II.      REFERENCES IN SECURITY DOCUMENTS; CONFIRMATION OF SECURITY. All
references to the "Credit Agreement" in all Security Documents, and in any other
Loan Documents shall, from and after the date hereof, refer to the Credit
Agreement, as amended by this Amendment, and all obligations of the Loan Parties
under the Loan Documents shall be secured by and be entitled to the benefits of
said Security Documents and such other Loan Documents. All Security Documents
heretofore executed by any of the Loan Parties shall remain in full force and
effect and, by the Borrower's signature hereto and each other Loan Party's
consent hereto, such Security Documents are hereby ratified and affirmed.

III.     REPRESENTATIONS, WARRANTIES AND COVENANTS OF THE BORROWER. The Borrower
hereby represents and warrants to, and covenants and agrees with, the Lenders
that:

         A.       The execution and delivery of this Amendment has been duly
authorized by all requisite company action on the part of the Borrower.

         B.       The representations and warranties of each of the Loan Parties
contained in the Credit Agreement and the other Loan Documents are true and
correct in all material respects on and as of the date of this Amendment as
though made at and as of such date. Since the Closing Date, no event or
circumstance has occurred or existed which could reasonably be expected to have
a Material Adverse Effect. As of the date hereof and after giving effect to this
Amendment, no Default has occurred and is continuing.

         C.       No Loan Party is required to obtain any consent, approval or
authorization from, or to file any declaration or statement with, any
governmental instrumentality or other agency or any other person or entity in
connection with or as a condition to the execution, delivery or performance of
this Amendment.

         D.       This Amendment constitutes the legal, valid and binding
obligation of each Loan Party signatory hereto, enforceable against it in
accordance with their respective terms, subject to bankruptcy, insolvency,
reorganization, moratorium and similar laws affecting the rights and remedies of
creditors generally or the application of principles of equity, whether in any
action at law or proceeding in equity, and subject to the availability of the
remedy of specific performance or of any other equitable remedy or relief to
enforce any right thereunder.

         E.       The Borrower will satisfy all of the conditions set forth in
SECTION IV.


                                       -4-


IV.      CONDITIONS. The willingness of the Agent and the Lenders to amend the
Credit Agreement as provided above is subject to the following conditions
precedent and subsequent:

         A.       The Borrower shall have executed and delivered to the Agent
(or shall have caused to be executed and delivered to the Agent by the
appropriate persons) the following:

                  1.       On or before the date hereof:

                           (a)      This Amendment;

                           (b)      The Consent and Confirmation of Security of
                  Parent and the Consent and Confirmation of Security of
                  Subsidiaries attached hereto; and

                           (c)      True and complete copies of any required
                  stockholders' and/or directors' consents and/or resolutions,
                  authorizing the execution and delivery of this Amendment,
                  certified by the Secretary of the Borrower.

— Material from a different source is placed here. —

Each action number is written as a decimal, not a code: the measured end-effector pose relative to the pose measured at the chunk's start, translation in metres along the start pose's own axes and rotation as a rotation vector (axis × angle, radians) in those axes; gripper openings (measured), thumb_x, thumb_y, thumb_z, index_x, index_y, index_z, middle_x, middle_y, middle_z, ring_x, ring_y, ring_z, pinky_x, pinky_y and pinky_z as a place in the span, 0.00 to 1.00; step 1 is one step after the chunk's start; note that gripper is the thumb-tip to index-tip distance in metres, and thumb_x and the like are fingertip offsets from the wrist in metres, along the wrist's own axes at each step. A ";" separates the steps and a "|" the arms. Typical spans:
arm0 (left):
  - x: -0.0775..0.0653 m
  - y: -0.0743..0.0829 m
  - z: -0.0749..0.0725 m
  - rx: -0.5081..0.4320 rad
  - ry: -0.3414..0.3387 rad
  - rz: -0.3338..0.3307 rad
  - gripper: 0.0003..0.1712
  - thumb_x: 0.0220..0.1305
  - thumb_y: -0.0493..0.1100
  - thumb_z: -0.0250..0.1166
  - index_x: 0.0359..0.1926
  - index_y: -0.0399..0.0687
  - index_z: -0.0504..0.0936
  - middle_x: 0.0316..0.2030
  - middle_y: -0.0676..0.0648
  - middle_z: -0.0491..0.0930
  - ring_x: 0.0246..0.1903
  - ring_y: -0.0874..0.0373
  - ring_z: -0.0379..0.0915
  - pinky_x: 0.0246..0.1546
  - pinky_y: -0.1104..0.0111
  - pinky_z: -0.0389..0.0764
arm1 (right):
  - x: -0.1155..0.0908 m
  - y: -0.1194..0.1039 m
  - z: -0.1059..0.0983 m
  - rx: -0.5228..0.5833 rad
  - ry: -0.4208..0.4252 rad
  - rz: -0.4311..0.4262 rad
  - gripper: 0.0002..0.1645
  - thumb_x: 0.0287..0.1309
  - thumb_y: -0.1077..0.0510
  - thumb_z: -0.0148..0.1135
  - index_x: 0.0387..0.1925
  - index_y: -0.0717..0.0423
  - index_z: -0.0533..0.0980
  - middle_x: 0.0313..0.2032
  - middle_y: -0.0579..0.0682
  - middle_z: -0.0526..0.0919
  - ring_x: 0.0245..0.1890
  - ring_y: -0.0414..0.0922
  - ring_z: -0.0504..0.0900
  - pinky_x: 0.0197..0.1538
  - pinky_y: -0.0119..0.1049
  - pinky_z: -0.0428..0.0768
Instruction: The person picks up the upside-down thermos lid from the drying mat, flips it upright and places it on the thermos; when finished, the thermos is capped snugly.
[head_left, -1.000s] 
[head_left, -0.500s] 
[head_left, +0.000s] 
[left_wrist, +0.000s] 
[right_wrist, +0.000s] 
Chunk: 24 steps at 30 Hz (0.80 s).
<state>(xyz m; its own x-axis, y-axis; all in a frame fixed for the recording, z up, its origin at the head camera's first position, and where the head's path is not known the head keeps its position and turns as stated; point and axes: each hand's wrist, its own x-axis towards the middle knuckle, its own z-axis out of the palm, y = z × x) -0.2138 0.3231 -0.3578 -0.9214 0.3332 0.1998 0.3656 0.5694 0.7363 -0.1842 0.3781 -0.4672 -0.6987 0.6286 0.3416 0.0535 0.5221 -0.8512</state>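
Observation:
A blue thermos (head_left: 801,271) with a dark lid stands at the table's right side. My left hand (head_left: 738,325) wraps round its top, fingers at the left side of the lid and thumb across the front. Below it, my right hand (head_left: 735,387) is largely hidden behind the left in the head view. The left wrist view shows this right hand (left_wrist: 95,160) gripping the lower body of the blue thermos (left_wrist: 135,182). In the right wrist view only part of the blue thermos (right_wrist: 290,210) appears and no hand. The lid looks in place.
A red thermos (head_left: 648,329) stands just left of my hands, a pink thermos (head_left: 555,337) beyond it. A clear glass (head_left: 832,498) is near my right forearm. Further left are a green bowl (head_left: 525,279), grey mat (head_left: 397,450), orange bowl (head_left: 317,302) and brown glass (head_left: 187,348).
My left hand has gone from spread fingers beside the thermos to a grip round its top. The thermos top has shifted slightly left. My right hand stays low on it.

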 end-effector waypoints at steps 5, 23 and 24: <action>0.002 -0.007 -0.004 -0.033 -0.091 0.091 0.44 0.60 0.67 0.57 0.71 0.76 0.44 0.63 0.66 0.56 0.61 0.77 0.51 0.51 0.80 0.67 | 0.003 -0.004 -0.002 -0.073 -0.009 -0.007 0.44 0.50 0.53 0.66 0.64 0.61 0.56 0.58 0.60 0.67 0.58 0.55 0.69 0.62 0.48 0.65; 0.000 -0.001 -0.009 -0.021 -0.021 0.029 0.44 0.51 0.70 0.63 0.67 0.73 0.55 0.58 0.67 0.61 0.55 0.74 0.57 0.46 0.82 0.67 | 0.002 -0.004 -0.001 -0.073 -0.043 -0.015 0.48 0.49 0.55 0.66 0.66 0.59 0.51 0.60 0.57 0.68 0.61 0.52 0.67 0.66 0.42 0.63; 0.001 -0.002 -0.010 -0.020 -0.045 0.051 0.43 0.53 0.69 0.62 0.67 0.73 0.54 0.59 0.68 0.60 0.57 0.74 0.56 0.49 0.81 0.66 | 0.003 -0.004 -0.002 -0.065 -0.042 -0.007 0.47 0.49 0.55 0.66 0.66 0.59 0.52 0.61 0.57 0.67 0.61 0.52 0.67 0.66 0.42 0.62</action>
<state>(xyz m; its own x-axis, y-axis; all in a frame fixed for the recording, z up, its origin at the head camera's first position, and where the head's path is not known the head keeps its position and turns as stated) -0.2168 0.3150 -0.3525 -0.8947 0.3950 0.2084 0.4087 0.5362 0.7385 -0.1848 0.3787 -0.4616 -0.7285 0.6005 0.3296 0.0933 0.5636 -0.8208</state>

                  2.       Such other supporting documents and certificates as
         the Agent or its counsel may reasonably request within the time
         period(s) reasonably designated by the Agent or its counsel.

         B.       All legal matters incident to the transactions hereby
contemplated shall be reasonably satisfactory to the Agent's counsel.

V.       MISCELLANEOUS.

         A.       As provided in the Credit Agreement, the Borrower agrees to
reimburse the Agent upon demand for all reasonable fees and disbursements of
counsel to the Agent incurred in connection with the preparation of this
Amendment.

         B.       This Amendment shall be governed by and construed in
accordance with the laws of the State of New York.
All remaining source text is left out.